Prix Goncourt 2012 pour « Le Sermon sur la chute de Rome », Jérôme Ferrari publie un roman corse sur la mort, la violence et les rapports entre photographie et réalité. Une nouvelle fois, le lecteur est envoûté par l’écriture et la construction narrative brillantes.
Mon Antonia
Antonia, photographe corse, meurt dans un accident de voiture. C’est son parrain, prêtre de son état, qui se charge de célébrer ses obsèques, entre douleur et réminiscences. Tout au long de la liturgie funéraire, la destinée de la jeune femme défile, indissociable de sa passion pour la photographie. Ses premiers clichés : sa famille, ses amis et son premier amour pour un beau et ténébreux membre du mouvement nationaliste corse. A l’inquiétude de le voir emprisonné ou assassiné, s’ajoute dans la vie d’Antonia une immense frustration : au journal local qui l’emploie, elle s’ennuie profondément à photographier les fêtes et inaugurations en tout genre. Elle veut de l’action mais réalise qu’elle n’est pas sur le bon terrain quand elle découvre l’envers du décor du FLNC : conférences de presse grand-guignolesques et batailles d’ego sanglantes. Dégoûtée, elle ira chercher sa vraie guerre en Yougoslavie.
L’image tue deux fois
L’œil de l’héroïne a d’abord capturé le terrorisme corse, simulacre de guerre juste, puis la guerre des Balkans, attisée par d’autres nationalismes. Le roman interroge ainsi l’authenticité et le message de la photographie de guerre.
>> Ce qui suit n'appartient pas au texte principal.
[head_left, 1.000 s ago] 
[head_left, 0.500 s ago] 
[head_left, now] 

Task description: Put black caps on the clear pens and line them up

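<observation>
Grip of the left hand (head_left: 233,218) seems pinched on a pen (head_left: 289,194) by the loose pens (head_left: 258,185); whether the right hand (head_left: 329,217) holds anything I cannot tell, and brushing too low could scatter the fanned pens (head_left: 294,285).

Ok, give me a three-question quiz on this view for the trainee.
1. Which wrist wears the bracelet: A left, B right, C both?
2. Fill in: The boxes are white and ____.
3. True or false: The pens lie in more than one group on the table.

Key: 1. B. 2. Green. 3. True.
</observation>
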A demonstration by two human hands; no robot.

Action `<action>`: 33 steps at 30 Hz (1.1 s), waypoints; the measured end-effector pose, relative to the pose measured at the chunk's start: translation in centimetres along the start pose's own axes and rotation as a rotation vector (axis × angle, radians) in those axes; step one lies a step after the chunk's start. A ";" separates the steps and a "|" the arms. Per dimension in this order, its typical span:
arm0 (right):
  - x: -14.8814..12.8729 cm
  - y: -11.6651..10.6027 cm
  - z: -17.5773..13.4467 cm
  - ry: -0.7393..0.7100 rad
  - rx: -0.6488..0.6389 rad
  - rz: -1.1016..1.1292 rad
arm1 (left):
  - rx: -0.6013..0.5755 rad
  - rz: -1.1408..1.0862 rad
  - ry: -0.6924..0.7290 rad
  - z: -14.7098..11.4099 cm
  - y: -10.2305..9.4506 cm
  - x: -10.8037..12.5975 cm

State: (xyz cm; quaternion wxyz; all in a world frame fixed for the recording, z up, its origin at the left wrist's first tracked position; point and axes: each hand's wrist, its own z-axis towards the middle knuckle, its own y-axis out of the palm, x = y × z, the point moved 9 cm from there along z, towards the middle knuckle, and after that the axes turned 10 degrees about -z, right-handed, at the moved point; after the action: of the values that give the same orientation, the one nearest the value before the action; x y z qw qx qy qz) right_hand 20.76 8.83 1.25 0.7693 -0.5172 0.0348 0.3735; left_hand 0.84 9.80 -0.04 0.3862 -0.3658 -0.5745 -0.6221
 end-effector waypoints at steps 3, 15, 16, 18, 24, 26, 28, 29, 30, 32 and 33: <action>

La violence dupliquée par l’objectif du photoreporter l’est ensuite par le regard indifférent, au mieux indigné des lecteurs, des spectateurs, des voyeurs. Si immortaliser les morts est un non-sens, alors seule la vie vaudrait d’être photographiée, dans sa vérité nue, sans mise en scène ni artifice. La fabrication d’images est-elle compatible avec la vérité ? La question anthropologique, qui vaut aussi pour le roman, est réduite au silence le temps de la liturgie de la Parole, du requiem pour l’absente.